The GOP already has a perfectly adequate social media framework: the Protestant and Catholic churches, the Mormons and Pentecostals also. The great thing about a working church: it’s got a place for everyone, from mewling infants to the elderly in wheelchairs. Want to form up a viable message for young people? Go to the youth groups in those churches, talk to the youth pastors. Find out what matters to those kids and young adults, especially the women among them. Those kids have been coopted by the Democratic Party because the GOP has come to represent all those kids hate. White men might go R+8 but their wives don’t. And their kids don’t.
The problems facing the GOP are also the problems facing American churches. Want to reach out to Hispanic youth? Try the Catholic Church, now making a mighty resurgence in certain quarters despite the Catholic Church’s legacy of clergy abuses and coverups. Yet the Church has survived for two millenia, overcome legacies of far more venal leadership, held true to its ancient mandate in enough quarters to inspire the faithful, generation after generation.
But not all churches are succeeding: the GOP would do well to study those failures, for they mirror their own: geriatric congregations incapable of inspiring young people to support the ministry, a collapse of faith among educated people, a shortage of clergy, administrative poverty of spirit, unmerciful and uncharitable demonising of sinners, no message of redemption, no hope for the future.
I’m not saying the GOP should go proselytising in churches, they’ve tried and largely failed. But they’ve never seemed to get down into the basement where the youth group hangs out. They’ve demanded respect from those kids but never earned any. They’ve never listened to these kids. Small wonder they’re both leaving the church and leaving the GOP.

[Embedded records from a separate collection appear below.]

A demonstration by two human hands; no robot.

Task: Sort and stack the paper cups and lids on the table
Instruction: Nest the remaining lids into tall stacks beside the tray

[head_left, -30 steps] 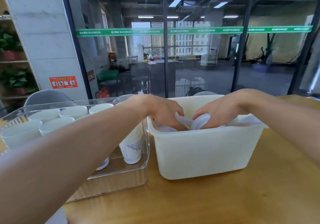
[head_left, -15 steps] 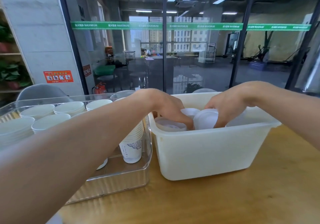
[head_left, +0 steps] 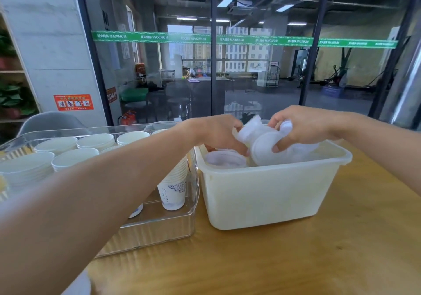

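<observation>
From the head camera we see both hands over a white bin (head_left: 268, 194) on the wooden tabletop (head_left: 296, 260). Our right hand (head_left: 303, 128) curls around a bundle of translucent lids (head_left: 266, 144); its fingers (head_left: 281, 144) wrap the lower front edge of the bundle, while the thumb side pinches another lid edge near the top. Our left hand (head_left: 218, 132) reaches in from the left, its fingers bent and touching the left side of the same lids at the bin's rim; whether they truly grip we cannot tell. The bundle is tilted, held just above the bin's opening. Below the left hand, another stack of lids (head_left: 224, 160) lies inside the bin at its left end.

Just left of the bin, touching or nearly so, stands a clear tray (head_left: 159, 228) with several stacks of white cups (head_left: 95, 140) upright, mouths up. One stack with a blue pattern (head_left: 174, 187) stands at the tray's right wall, partly hidden by our left forearm.
</observation>
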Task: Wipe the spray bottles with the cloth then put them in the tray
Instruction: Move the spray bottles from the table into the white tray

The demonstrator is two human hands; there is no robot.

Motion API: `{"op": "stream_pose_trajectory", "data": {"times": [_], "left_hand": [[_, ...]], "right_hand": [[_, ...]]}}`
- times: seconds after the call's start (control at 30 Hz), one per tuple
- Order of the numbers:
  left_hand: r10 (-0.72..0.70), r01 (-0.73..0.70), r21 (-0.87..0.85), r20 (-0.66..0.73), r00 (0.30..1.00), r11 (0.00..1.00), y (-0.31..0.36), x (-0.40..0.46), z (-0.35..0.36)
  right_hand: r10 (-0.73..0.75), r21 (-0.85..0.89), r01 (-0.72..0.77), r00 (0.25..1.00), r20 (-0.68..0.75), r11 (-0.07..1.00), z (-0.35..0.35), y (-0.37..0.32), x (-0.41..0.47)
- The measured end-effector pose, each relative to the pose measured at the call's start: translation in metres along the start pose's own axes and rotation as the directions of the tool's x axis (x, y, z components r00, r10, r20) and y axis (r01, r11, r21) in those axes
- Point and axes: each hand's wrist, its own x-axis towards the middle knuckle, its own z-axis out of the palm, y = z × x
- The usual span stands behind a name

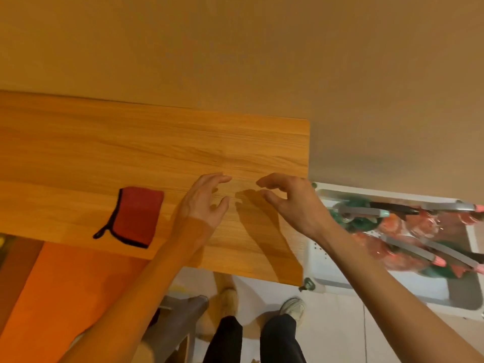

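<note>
A folded red cloth (pixel 137 214) with black edging lies on the wooden table (pixel 157 148), left of my hands. My left hand (pixel 204 199) and my right hand (pixel 290 200) hover side by side over the table's right part, fingers loosely curved, holding nothing. To the right, below table level, a white tray (pixel 330 268) holds several spray bottles (pixel 408 226) lying on their sides, red and green ones with grey triggers and pink nozzles. My right forearm crosses over the tray's left part.
The table's right edge ends just beside the tray. Below the table's near edge are my legs and a white shoe (pixel 293 307) on a pale floor. An orange surface (pixel 60 292) lies at lower left. A plain wall stands behind the table.
</note>
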Motion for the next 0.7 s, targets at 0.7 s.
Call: {"op": "stream_pose_trajectory", "data": {"times": [0.7], "left_hand": [[-0.36,0.342,-0.12,-0.21,0.909,0.932,-0.182,-0.034,-0.076]], "right_hand": [[-0.067,-0.024,0.074,0.972,0.227,0.997,0.178,-0.12,0.06]]}}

Though the youth of every generation is wont to rebel, entertaining naive fantasies about Freedom, seen through my eyes, this generation seems appallingly solemn. They’re so much better than my generation, so kindly and generous of spirit, so lacking in our besetting sins of racism and bigotry. They’ve fought longer wars than the Vietnam Generation or the WW2 Generation. An 18 year old casting his first ballot would have been sitting in his first grade classroom on the morning of 9/11. The Conservatives should have a lock on these kids.
Why don’t they? America’s religious freedom has allowed us to become the most religious nation. We’re fundamentally a bunch of small-c conservatives. Even the most liberal among us are more conservative than the conservatives of the UK, case in point. But there’s a lesson there, too: if you really want to kill a church, reduce its relevance to nil, make it a State Church, like the Church of England. As surely as democracy is best-served by religious freedom, the GOP undermines its own relevance by casting out its heretics. The GOP must learn to tolerate dissent if it is ever to regain relevance.
It won’t, of course. The GOP will pay lip service to this well-meant (if entirely inadequate) analysis of its problems from CRNC. If the GOP should be worried about any single trend, it should be concerned with its drop in popularity within the military. From 2005 to 2012, the GOP has dropped 10% within the ranks. The GOP still holds a commanding majority in the ranks — but this is the worst possible news for GOP strategists.
The GOP has tolerated its doctrinaires for far too long. The GOP will only reform when its current leadership dies off. Something will spring up from the wreckage: conservatism isn’t doctrinaire by definition. It holds to certain principles and not everyone will accept them. But in its present state, the GOP cannot be said to inspire anyone, least of all the clearly dispirited CRNC.